Skip to the content.
Reference This entry is primarily explanatory reference: what the term means, why it exists, and how it is used.

KV Cache Poisoning

In one sentence

KV cache poisoning is the feedback loop in which a model’s early flawed output becomes part of the context all subsequent tokens are generated against — making self-correction unreliable, because the model is now trying to fix bad code by reasoning through the bad code.

What the KV cache is

When a language model generates text, it does not re-read the entire prompt from scratch for every new token. It stores the computed representations of previous tokens in a key-value cache (the KV cache) and attends to those stored representations efficiently. This is what makes long-context generation tractable.
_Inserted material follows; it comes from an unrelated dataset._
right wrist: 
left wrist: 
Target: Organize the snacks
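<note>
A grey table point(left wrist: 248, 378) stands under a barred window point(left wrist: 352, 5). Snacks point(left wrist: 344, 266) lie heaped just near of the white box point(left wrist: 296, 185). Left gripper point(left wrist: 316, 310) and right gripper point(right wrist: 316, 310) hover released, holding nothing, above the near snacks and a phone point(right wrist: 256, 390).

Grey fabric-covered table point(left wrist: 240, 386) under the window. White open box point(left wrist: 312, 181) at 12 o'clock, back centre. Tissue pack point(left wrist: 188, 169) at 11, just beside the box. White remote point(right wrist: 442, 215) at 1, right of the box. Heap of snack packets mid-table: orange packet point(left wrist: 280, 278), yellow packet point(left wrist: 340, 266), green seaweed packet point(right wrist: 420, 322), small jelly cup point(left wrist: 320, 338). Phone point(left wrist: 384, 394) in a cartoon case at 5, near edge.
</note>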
The KV cache is, in effect, the model’s working memory for the current generation.

How it gets poisoned

In a Mixture of Experts model (see Sparse Routing), the router selects a small subset of expert sub-networks for each token based on what has come before. If the first several tokens of a complex generation go wrong — because the cold-start routing activated the wrong expert clusters for the task — the resulting flawed output enters the KV cache. Every subsequent token is now generated with that flawed output as part of its context.

The model is not stupid. It can often detect that something is wrong. But the detection and the attempted correction are both happening through the same routing mechanism, against the same poisoned context. The critique runs against the poisoned cache. The correction is itself routed through the contaminated context. The fix is often another variation on the original mistake, or a patch that introduces new inconsistencies.
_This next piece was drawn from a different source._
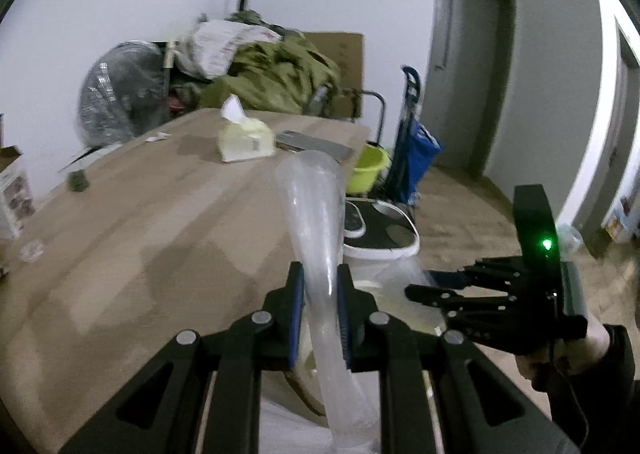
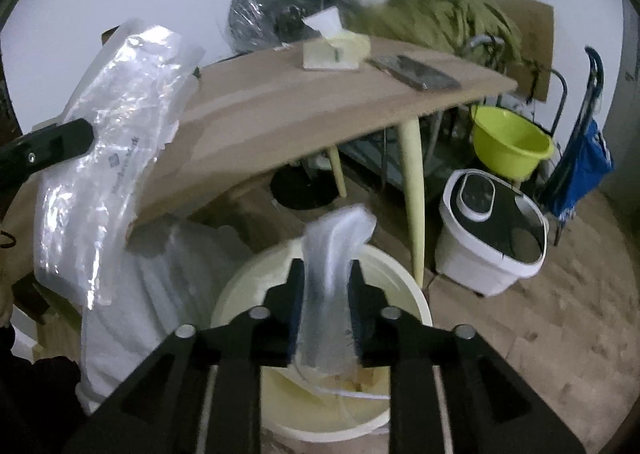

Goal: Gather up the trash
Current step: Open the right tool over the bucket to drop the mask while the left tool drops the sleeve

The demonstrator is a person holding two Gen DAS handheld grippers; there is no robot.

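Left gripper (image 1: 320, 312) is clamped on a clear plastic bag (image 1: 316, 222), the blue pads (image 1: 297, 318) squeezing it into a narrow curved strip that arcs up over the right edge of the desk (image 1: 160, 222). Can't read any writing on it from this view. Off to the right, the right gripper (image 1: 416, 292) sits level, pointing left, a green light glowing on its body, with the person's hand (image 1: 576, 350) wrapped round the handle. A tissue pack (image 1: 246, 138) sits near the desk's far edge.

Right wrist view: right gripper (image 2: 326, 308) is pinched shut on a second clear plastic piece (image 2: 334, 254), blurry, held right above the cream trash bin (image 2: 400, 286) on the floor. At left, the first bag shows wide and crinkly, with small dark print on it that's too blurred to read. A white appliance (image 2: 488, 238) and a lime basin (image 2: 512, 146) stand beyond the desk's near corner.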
This is why asking a model to “review and fix” its own sloppy output often produces either minor cosmetic changes or a different kind of broken. The problem is not that the model cannot write good code; it is that the model is now entangled in the context of the bad code it already wrote.

Why this matters in practice

Practitioners who work with AI-assisted coding, writing, or analysis regularly experience this without having a name for it: the model starts poorly, and no amount of follow-up prompting brings it back to the quality level the task requires. The common response is to start a fresh session — which works, because it clears the KV cache entirely and gives the router a clean start. The less common but more efficient response is to use incremental construction (see Incremental Construction) so that the cache never gets poisoned in the first place.

The phenomenon is more pronounced in Mixture of Experts architectures because the cold-start routing problem creates the initial flawed output; it exists in dense models too, but is less acute because all parameters are always engaged.

See also

Sparse Routing · Incremental Construction · Capability Overhang


Proposed May 9, 2026. Source: Protorikis, “The 90’s Flame Challenges the Modern MoE Models,” YouTube 2026.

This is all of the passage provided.